A regional representative of the National Rifle Association could barely contain his elation when Ohio lawmakers passed a concealed carry bill and the governor said he looked forward to signing it into law. "I think it's a great day in Ohio," said a pleased John Hohenwarter.
Not exactly. State Sen. Eric Fingerhut of suburban Cleveland is more to the point. "I think it's a tragic day for Ohio, " lamented the Democratic candidate for the U.S. Senate. "We're going to be less safe."
State politicians managed to foist a huge public policy change on Ohioans knowing it would never have passed a vote of the people. This is representative government?
The only people clamoring for the state to lift its 145-year-old ban on carrying concealed weapons were special interests like the NRA and small but aggressive groups of gun rights advocates. They manufactured the need for Ohioans to carry hidden guns by exploiting the fear factor.
Suddenly Ohio was the Wild West with every man, woman, and child for himself. Only the ability to carry hidden weapons would save the masses from dangerous gunslingers on the prey. How absurd.
A band of rural and suburban lawmakers said their constituents needed to carry hidden guns in their purses, holsters, or locked in the glove compartment for their protection. Since when?
Since gun enthusiasts - who aren't content just to own guns - decided they must be allowed to carry them secretly in public?
Since big campaign contributors like the NRA added muscle to the fabricated public safety issue?
Since Ohio's hapless lawmakers would rather waste time on inane affairs than more pressing matters that a majority of Ohioans would rather see advanced like jobs, health care, and education?
Ohio is losing population and the potential for economic growth, but at least we now can carry a gun. Toledo Police Chief Michael Navarre is right: now his officers have an even riskier job.
Initially Gov. Bob Taft sounded like a leader more concerned with the public interest than caving in to pressure from fellow Republicans and the gun lobbyists.
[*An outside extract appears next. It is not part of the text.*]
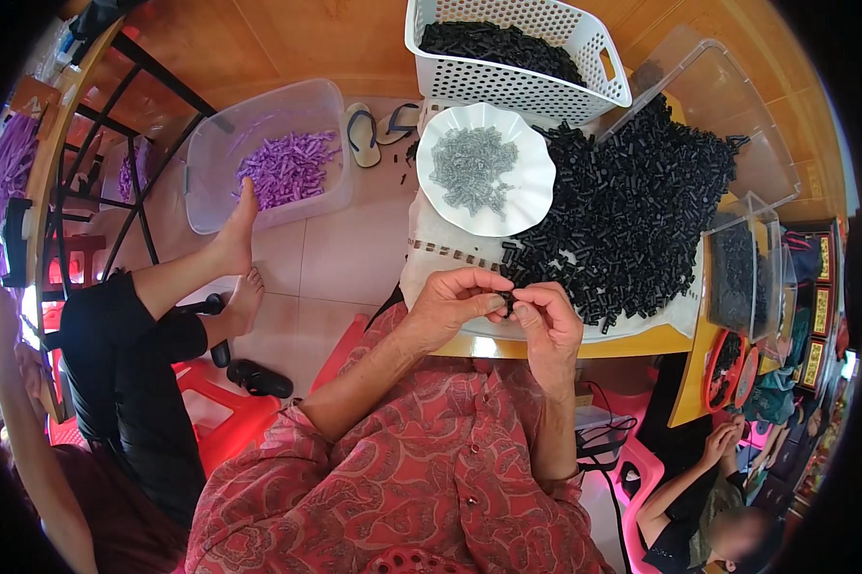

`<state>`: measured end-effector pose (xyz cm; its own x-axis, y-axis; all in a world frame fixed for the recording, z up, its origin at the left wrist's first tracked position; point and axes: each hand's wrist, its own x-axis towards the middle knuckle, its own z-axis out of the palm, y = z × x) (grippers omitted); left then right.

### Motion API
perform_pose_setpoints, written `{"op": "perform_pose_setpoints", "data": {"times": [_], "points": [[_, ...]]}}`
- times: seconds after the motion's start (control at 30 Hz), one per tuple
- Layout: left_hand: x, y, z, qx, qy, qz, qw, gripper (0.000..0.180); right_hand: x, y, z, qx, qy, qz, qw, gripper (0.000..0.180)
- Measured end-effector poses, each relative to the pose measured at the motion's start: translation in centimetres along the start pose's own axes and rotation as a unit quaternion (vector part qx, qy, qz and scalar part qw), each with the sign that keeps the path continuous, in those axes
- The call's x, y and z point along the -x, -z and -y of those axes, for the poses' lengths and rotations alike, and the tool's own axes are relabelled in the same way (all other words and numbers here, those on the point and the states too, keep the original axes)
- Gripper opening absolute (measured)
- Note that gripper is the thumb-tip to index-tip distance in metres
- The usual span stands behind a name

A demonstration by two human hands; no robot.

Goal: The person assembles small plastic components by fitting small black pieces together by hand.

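Note:
My left hand (459,304) and my right hand (548,323) meet over the near edge of the table, fingertips pinched together. Between them is a small black plastic piece (505,304), mostly covered by the fingers, and both hands grip it. A wide heap of similar black pieces (622,210) spreads over a white cloth just beyond my right hand. Past my left hand stands a white scalloped plate (538,196) holding a pile of small clear pieces (474,167).
A white perforated basket (507,88) of black pieces stands at the back. Clear bins (737,258) sit at right. On the floor at left, a plastic tub (206,182) holds purple pieces (287,167). One person sits at left, another at lower right.

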<state>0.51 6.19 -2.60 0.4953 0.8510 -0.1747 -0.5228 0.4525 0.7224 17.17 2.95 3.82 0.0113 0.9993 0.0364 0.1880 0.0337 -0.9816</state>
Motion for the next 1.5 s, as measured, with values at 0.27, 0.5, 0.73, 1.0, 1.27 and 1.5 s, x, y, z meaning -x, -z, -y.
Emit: {"op": "perform_pose_setpoints", "data": {"times": [0.27,0.5,0.73,1.0,1.27,1.5], "points": [[0.0,-0.1,-0.1,-0.013,-0.012,0.006,1.000,0.023,-0.3,0.3,0.5,0.033,-0.023,0.007,0.999,0.012],[-0.1,-0.2,0.2,-0.032,-0.021,0.008,0.999,0.021,-0.7,0.6,1.4,0.146,0.041,0.018,0.988,0.013],[0.0,0.0,0.3,-0.054,-0.036,0.006,0.998,0.019,-0.7,0.2,1.3,0.184,0.065,0.017,0.981,0.012],[0.1,0.1,0.0,-0.055,-0.032,0.019,0.998,0.019,-1.3,0.8,1.6,0.195,0.095,0.050,0.975,0.012],[0.0,0.0,0.0,-0.019,-0.029,0.007,0.999,0.023,-1.7,1.6,-0.7,-0.069,-0.061,0.066,0.994,0.012],[0.1,-0.2,-0.3,-0.010,-0.017,0.008,1.000,0.024,-2.1,2.4,-1.1,-0.087,-0.062,0.091,0.990,0.013]]}}
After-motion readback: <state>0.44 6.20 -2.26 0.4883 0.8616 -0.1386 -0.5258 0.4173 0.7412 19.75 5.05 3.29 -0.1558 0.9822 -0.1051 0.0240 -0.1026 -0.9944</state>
The governor declared he'd only support concealed carry if the state's three major law enforcement organizations did the same. But only one, the Buckeye State Sheriffs Association, was on board from the beginning.
The Fraternal Order of Police and the Ohio State Highway Patrol were understandably reticent about supporting a policy that will legally arm citizens and motorists. Both organizations remained neutral on the issue. Evidently, in the end, neutrality qualified as support.
Concealed carry in Ohio is an unnecessary and unfortunate development.